● **Task brief**:
Set down nothing except the lines starting at the one with "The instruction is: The" and ending at the final line of the material, each word for word.

● **Dataset extract**:
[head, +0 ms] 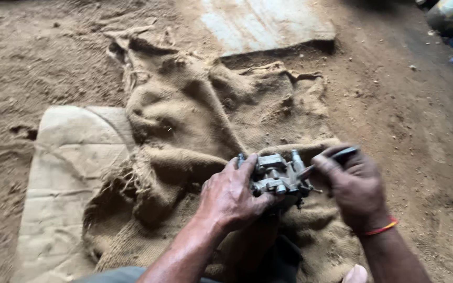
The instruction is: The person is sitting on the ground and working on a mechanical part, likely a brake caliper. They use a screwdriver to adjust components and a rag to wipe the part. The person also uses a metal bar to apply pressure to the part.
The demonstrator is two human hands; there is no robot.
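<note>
Left hand (232, 196) is gripping a small grey metal part (278, 177), looks like a carburettor, fingers wrapping its left side and underside. Right hand (353, 184) is closing around a dark-handled tool (336, 157), tip touching the part's right end. The part is sitting between both hands, held up just above the burlap sack (184, 120), long axis running roughly left-right. Left hand is nearer, carrying it; right hand is coming in from the right along that axis. Sack is spreading over sandy ground (420, 131), a flattened cardboard sheet (64, 173) on the left, a flat pale slab (263, 23) at the top. Open room all round the hands; the person's leg is close below.
</note>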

● **Your solution**:
The instruction is: The person is sitting on the ground and working on a mechanical part, likely a brake caliper. They use a screwdriver to adjust components and a rag to wipe the part. The person also uses a metal bar to apply pressure to the part.
The demonstrator is two human hands; there is no robot.
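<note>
Left hand (232, 196) is gripping a small grey metal part (278, 177), looks like a carburettor, fingers wrapping its left side and underside. Right hand (353, 184) is closing around a dark-handled tool (336, 157), tip touching the part's right end. The part is sitting between both hands, held up just above the burlap sack (184, 120), long axis running roughly left-right. Left hand is nearer, carrying it; right hand is coming in from the right along that axis. Sack is spreading over sandy ground (420, 131), a flattened cardboard sheet (64, 173) on the left, a flat pale slab (263, 23) at the top. Open room all round the hands; the person's leg is close below.
</note>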

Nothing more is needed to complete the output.